I was skeptical of what you just said but they are claiming a yield of approximately 250x the traditional yield per acre for strawberries. Even if I give them 10x for the vertical height and another 10x for automation they're still falling short. Just more scams.
Sounds too good to be true. Does this account for land use of the electricity production system?
For every 10sqm saved in farm area, how many extra sqm does the energy production require?
I know it's possible to put solar on rooftop. But it's also possible to have a greenhouse on the rooftop or last floor of a building, and greenhouses need almost no energy in comparison.
Solar over normal farmland used for hand/robot-picked plants that like a certain amount of shade is also an option. I'm curious how many acres of solar you'd need to support one acre of this scale of vertical farming.
I don't see how vertical farming can make sense. There is only so much sunlight striking the ground and you just changed the angle and so shaded something else.

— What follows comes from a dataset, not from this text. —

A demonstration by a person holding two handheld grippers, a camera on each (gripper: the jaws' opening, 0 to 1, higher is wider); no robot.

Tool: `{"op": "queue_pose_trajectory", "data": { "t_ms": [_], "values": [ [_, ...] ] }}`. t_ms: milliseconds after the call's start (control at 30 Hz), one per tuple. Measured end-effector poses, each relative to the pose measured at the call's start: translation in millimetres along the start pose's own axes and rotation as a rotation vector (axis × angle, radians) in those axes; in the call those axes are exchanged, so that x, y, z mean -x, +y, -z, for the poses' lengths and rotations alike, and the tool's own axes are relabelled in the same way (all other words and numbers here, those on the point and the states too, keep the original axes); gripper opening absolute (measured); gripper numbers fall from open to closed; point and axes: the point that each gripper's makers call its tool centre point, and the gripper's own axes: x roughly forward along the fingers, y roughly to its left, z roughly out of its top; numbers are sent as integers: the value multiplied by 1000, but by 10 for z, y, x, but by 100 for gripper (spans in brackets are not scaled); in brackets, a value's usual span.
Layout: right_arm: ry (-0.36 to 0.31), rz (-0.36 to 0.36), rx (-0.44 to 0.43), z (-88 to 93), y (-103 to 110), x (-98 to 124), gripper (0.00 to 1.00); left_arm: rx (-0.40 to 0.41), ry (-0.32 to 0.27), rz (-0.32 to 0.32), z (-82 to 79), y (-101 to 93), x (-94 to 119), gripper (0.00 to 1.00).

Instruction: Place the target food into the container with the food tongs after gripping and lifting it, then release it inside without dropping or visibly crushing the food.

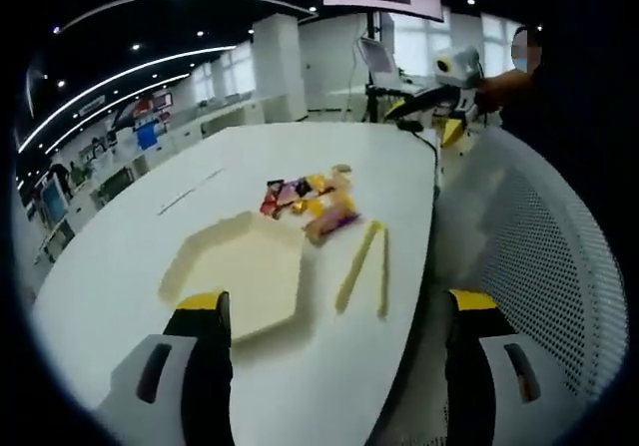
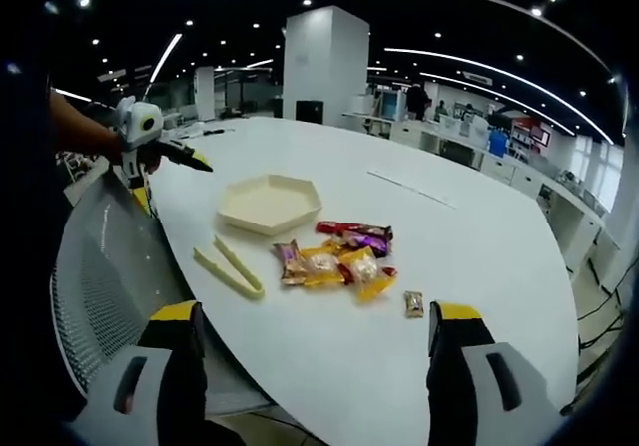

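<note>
1. Left gripper view: left gripper (image 1: pixel 339 316) low at frame bottom, jaws spread wide, nothing between them; one jaw over the table (image 1: pixel 130 236) edge, the other off the edge over a white mesh chair (image 1: pixel 539 236).
2. Tray (image 1: pixel 243 271), cream, hexagonal, shallow, flat on the table just ahead of the jaw over the table; no food inside.
3. Tongs (image 1: pixel 363 264), pale yellow, flat on the table beside the tray, untouched, arms slightly apart.
4. Snacks (image 1: pixel 312 200), a loose heap of wrapped pieces in red, purple, yellow and orange, just past the tray, near the tong tips.
5. Right gripper (image 1: pixel 429 104) held up beyond the table's far end by a hand; jaw gap not readable from this angle.
6. Right gripper view: right gripper (image 2: pixel 312 341) at frame bottom, jaws wide apart, holding nothing, hanging over the near table (image 2: pixel 479 236) edge.
7. Snacks (image 2: pixel 339 256) mid-table; one small wrapped piece (image 2: pixel 413 304) lying apart, near one jaw.
8. Tongs (image 2: pixel 230 266) between heap and chair (image 2: pixel 100 266); tray (image 2: pixel 270 204) beyond both.
9. Left gripper (image 2: pixel 200 163) held over the table edge, jaw gap unclear here.
</note>
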Motion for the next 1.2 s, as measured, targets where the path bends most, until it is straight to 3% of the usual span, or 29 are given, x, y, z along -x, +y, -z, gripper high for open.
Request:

Sure, but where does the energy for that light come from? If the answer is burning things (this is the most likely answer today!) then you are making the world worse. Renewable answers all go back to the sun so why not use the sun directly and avoid all the inefficiencies from turning the sun into electric and then back into light? Which leaves nuclear - which is dieing because of expense.
Let's assume the energy for lighting comes from solar. Panels are only 20% effective. Now your vertical farm needs 5x the space of a basic farm, and you still have to pay for power instead of using free sunlight.
There is some video on YouTube from a salt lake city university professor who works for nasa on growing plants in space about this topic.
Vertical farming can make sense. Effectively you capture energy from places or sources unsuitable for farming, and focus it into a small area optimised for farming.
E.g. farming on the side of a building doesn't make sense. Covering the sides in solar panels however is fine. Wind can't grow crops directly. Wind powered grow lights can.
your intuition about insolation is correct, but plants are largely not sunlight limited, rather they are nutrient limited. a vertical farm increases soil density and is also an engineered greenhouse.also in this case the light is from grow lights, so can be powered by say, wind, or nuclear.
some plants are light energy limited but these are often not major crops.